Anthem Blue Cross of California Rate Hikes Spark Outcry

Anthem Blue Cross of California Rate Hikes Spark Outcry

President Obama and other proponents of the Democratic plans for health care reform are pointing to planned rate hikes for Anthem Blue Cross of California's individual policies as a case in point for overhauling the health care system.  Will provisions on medical-loss ratios and rate-increase reviews move forward?

Angela Braly, CEO of WellPoint, is heading to the hot seat on Capitol Hill on Feb. 24 to testify before the House Ways & Means Committee and its Subcommittee on Oversight and Investigations about planned rate hikes at its Anthem Blue Cross unit in California.

Anthem Blue Cross recently informed many of its approximately 800,000 individual policyholders that premiums would increase by as much as 39% on March 1. Anthem also informed members that it might start adjusting premiums more often than once a year.

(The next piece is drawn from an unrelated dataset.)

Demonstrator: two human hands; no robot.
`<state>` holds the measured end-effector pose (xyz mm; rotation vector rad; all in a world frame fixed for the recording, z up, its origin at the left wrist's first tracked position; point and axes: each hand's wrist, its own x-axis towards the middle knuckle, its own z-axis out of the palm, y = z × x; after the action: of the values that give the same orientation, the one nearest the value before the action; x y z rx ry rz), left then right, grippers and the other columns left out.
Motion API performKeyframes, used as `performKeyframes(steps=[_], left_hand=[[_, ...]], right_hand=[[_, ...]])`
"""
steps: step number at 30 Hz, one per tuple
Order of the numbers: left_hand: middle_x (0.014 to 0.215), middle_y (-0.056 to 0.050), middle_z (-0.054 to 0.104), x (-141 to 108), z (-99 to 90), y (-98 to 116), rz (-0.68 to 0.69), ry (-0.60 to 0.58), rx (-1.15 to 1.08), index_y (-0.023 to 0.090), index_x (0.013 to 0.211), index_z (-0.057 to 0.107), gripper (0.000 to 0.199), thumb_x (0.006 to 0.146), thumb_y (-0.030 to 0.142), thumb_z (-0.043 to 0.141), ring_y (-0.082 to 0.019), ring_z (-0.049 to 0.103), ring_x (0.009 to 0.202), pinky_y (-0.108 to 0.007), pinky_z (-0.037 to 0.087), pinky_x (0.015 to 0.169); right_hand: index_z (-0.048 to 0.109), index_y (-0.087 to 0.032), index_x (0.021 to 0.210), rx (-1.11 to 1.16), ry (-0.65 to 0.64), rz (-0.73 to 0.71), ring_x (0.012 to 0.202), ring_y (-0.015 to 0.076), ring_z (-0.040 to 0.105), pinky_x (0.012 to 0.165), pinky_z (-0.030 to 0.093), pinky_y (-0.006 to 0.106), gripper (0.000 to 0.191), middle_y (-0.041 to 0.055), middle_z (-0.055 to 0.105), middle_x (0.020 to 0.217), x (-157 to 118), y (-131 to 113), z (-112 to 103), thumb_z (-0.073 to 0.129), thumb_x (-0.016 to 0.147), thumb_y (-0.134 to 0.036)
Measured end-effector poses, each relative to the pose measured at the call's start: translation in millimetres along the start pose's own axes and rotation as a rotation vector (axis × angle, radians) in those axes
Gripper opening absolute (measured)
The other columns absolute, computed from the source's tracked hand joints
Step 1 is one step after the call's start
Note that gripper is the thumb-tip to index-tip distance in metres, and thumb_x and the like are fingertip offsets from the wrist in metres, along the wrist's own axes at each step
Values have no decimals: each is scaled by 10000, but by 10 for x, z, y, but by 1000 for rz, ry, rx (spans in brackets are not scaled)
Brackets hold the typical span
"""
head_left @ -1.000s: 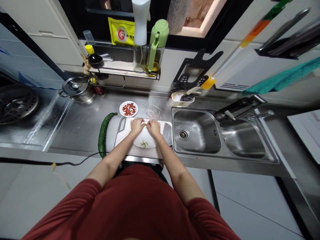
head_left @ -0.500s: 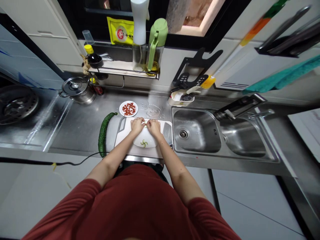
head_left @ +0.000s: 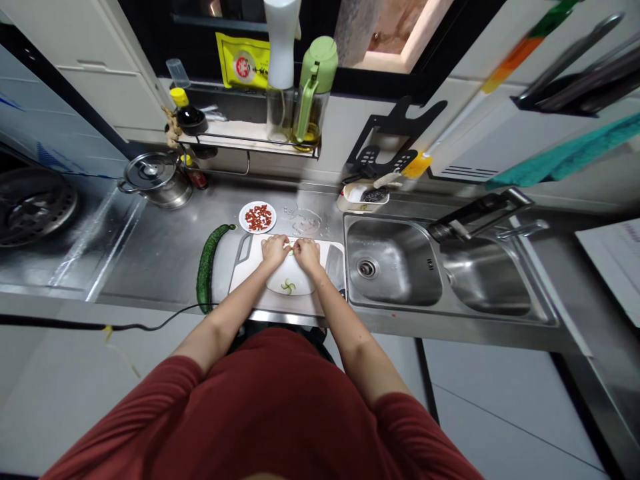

President Obama decried the move in a pre-Superbowl interview with Katie Couric, and HHS Secretary Kathleen Sebelius also has called for an explanation of the rate hikes. Back in California, Insurance Commissioner Steve Poizner (R) — a gubernatorial hopeful — has asked for a delay to the rate hikes while an independent investigation is undertaken.

Proponents of Democratic health care reform proposals in Congress say Anthem Blue Cross’ planned rate hikes underscore the need for reform, especially in terms of rising health insurance costs.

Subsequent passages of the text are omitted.